SUREFlow#
SUBMITTED · IROS 2026 co-author with Md Tanvir Islam et al. · KNU
SUREFlow
State-space Uncertainty-aware REsidual Flow Matching for robust robot manipulation. A Mamba-backbone VLA policy that predicts both action velocities and input-dependent uncertainty — selectively refining unreliable action dimensions during inference without environment feedback.
TL;DR#
SUREFlow is a generative robot-manipulation policy that closes the gap between diffusion/flow action models and reliable execution during long rollouts.
92.6 % average success rate on LIBERO — outperforms the Mamba-based MaIL baseline by +34.3 %.
~50 % success rate on LIBERO-PRO with only 179 M parameters — comparable to 3–7 B VLAs.
Built on a Mamba backbone (state-space sequence modeling, linear-time inference).
Adds input-dependent uncertainty + residual refinement without environment feedback.
What Problem It Solves#
Generative VLA policies (diffusion / flow matching) advanced robot manipulation, but they often wobble under noise, partial observability, and stochastic initial conditions. Tiny velocity errors accumulate over long rollouts, eroding success rates.
Existing diffusion- and flow-based policies typically assume homoscedastic residuals — they ignore that some action dimensions are inherently harder to predict than others. The result: brittle one-shot predictions, error accumulation, and unreliable extended-horizon control.
How It Works#
SUREFlow combines three ideas into one lightweight policy:
Conditional flow matching — learns a velocity field that transports Gaussian noise toward expert action distributions, conditioned on multi-view RGB observations, robot proprioception, and language task embeddings.
Uncertainty-aware Residual Flow (URFlow) — an auxiliary head predicts input-dependent variance over the velocity field. During inference, this signal selectively re-refines only the unreliable action dimensions through internal residual updates — no environment feedback or planner required.
Memory-Guided Action Decoder (MGAD) — re-attends learnable action queries to multimodal memory representations, improving temporal conditioning and structured action generation.
All three modules live on top of a single Mamba state-space backbone — linear-time, scalable, and far lighter than transformer-based 3–7 B VLAs.
Results#
Why It’s Interesting#
No environment feedback needed at inference. Refinement happens entirely inside the policy using its own uncertainty signal — practical for real robots where feedback loops are expensive.

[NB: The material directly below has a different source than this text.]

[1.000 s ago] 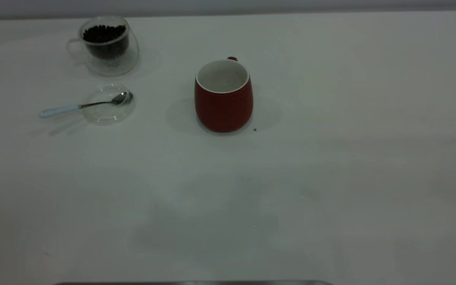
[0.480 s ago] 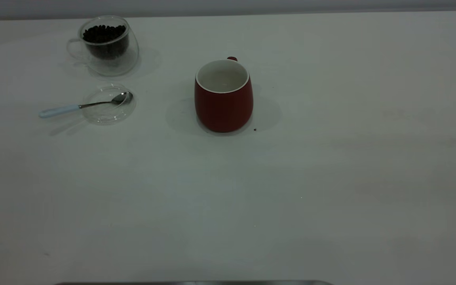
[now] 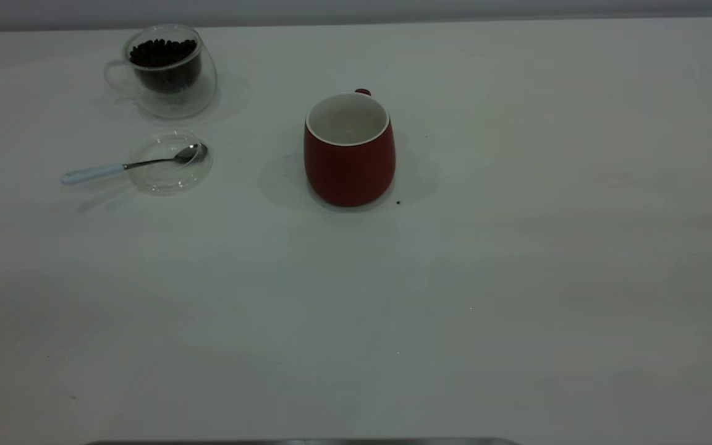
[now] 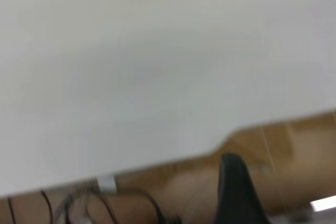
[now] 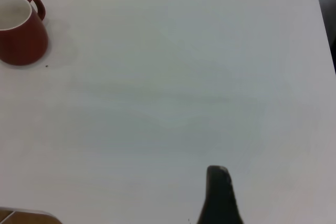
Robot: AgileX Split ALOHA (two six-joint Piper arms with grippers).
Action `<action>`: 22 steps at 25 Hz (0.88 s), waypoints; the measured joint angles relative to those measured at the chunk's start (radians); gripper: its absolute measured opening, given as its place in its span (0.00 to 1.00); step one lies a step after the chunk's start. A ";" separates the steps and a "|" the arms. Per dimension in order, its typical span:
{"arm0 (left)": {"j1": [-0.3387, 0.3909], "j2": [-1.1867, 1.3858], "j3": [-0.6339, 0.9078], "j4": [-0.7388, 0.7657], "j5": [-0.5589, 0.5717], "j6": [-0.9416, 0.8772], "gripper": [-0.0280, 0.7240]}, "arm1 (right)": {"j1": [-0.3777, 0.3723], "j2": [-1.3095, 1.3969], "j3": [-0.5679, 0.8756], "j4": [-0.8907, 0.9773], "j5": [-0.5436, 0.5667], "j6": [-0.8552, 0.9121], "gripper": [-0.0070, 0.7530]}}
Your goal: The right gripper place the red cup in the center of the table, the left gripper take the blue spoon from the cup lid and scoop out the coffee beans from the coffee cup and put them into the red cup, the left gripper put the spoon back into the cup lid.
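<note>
White tabletop (image 3: 517,278) carries the red cup (image 3: 349,154) near centre. At its nine o'clock, the blue spoon (image 3: 127,165) rests bowl-in cup lid (image 3: 169,164), handle pointing toward nine o'clock. Neither claw's opening can be told; the left claw (image 4: 239,192) sits off the tabletop's edge.

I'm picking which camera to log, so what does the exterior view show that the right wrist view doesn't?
Only the exterior view shows the coffee cup with its coffee beans, and the blue spoon resting with its bowl in the cup lid. Only the right wrist view shows one dark finger of the right gripper and a far table corner. Both show the red cup, upright on the table, with a dark speck beside it.
</note>
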 joint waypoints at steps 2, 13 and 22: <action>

State-space backbone instead of giant transformers. SUREFlow gets foundation-model-level performance at a tiny fraction of the parameter count.
Probabilistic regularization preserves the flow-matching objective. Adds robustness without breaking the underlying generative formulation.
My Contribution#
Co-author with Md Tanvir Islam, Sangmoon Lee, and Sangtae Ahn at Kyungpook National University. I contributed to the flow-matching policy architecture, the Mamba-backbone integration, evaluation pipeline on LIBERO / LIBERO-PRO, and the ablations that quantify the impact of URFlow and MGAD.